_Exercise_: Each line below that contains "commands" should be counted; give the total alone.

_Saved entries_:
-- -- --
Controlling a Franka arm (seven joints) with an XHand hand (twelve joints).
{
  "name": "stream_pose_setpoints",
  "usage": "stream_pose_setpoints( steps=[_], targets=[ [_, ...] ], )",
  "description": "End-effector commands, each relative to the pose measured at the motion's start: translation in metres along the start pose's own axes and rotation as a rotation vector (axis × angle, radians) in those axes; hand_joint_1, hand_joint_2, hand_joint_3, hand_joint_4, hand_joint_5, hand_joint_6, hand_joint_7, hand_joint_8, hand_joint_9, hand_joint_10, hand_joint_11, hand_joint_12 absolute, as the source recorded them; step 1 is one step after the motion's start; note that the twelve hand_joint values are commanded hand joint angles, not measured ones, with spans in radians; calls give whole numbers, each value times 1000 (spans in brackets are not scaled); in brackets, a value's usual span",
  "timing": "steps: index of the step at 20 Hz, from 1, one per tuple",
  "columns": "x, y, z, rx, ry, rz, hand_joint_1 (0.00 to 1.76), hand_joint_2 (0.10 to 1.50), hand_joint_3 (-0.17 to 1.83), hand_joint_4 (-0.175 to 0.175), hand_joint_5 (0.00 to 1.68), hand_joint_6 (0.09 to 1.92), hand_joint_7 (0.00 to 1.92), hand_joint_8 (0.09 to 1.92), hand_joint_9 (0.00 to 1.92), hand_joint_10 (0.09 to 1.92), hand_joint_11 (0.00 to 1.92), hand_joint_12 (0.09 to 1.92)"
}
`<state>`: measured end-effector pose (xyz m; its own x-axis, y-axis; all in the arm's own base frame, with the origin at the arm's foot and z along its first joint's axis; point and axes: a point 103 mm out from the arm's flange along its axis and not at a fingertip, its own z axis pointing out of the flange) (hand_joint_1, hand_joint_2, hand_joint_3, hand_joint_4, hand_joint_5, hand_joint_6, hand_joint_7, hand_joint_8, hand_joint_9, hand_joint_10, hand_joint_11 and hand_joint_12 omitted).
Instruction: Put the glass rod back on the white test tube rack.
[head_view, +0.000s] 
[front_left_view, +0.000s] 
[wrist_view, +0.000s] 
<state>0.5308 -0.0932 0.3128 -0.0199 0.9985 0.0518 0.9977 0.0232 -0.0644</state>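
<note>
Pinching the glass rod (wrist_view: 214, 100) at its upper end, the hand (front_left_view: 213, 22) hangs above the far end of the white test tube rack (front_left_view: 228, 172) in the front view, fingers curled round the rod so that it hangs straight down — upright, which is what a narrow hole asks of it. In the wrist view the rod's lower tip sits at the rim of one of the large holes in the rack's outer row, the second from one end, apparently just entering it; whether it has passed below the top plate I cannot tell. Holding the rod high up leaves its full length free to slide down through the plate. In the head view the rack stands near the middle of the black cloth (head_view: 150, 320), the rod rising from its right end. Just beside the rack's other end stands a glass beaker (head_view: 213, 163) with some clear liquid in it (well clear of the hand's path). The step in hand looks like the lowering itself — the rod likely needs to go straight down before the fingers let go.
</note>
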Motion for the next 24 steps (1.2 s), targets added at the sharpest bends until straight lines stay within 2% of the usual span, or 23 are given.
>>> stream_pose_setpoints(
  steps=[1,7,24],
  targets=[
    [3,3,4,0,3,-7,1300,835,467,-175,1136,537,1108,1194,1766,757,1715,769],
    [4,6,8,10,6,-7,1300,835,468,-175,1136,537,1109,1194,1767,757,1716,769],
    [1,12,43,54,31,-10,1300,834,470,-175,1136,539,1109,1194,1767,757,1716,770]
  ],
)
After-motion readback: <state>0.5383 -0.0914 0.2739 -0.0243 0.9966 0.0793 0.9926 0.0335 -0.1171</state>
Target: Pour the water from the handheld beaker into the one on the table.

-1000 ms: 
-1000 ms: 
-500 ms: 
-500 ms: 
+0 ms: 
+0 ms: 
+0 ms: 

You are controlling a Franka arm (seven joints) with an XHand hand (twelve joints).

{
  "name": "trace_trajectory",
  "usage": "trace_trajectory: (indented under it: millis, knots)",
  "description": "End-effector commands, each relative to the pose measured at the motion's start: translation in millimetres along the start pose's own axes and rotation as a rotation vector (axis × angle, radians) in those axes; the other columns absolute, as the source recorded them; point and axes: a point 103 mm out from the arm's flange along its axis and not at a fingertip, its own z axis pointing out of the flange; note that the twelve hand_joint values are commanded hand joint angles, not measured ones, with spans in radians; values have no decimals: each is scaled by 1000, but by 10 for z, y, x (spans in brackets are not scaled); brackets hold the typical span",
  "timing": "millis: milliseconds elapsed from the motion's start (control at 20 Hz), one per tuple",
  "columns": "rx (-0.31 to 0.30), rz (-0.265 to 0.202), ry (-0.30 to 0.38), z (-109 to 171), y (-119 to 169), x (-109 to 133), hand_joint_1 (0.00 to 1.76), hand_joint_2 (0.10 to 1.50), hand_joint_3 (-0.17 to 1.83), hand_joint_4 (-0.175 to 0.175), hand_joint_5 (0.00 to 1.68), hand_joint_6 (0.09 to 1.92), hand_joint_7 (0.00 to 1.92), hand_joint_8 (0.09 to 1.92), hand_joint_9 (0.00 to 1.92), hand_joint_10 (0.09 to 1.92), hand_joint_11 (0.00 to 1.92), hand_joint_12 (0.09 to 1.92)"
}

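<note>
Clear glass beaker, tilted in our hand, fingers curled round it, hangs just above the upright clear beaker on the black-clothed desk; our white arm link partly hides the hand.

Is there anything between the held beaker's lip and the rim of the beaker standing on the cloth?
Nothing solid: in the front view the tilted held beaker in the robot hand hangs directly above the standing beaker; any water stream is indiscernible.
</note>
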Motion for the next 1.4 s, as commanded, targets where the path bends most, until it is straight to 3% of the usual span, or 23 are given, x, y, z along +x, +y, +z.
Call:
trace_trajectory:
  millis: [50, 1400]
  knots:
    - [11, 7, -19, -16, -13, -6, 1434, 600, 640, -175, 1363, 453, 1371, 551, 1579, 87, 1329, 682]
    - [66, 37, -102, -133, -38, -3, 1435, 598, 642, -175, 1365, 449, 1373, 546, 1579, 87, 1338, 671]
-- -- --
_Response to the exercise_: 2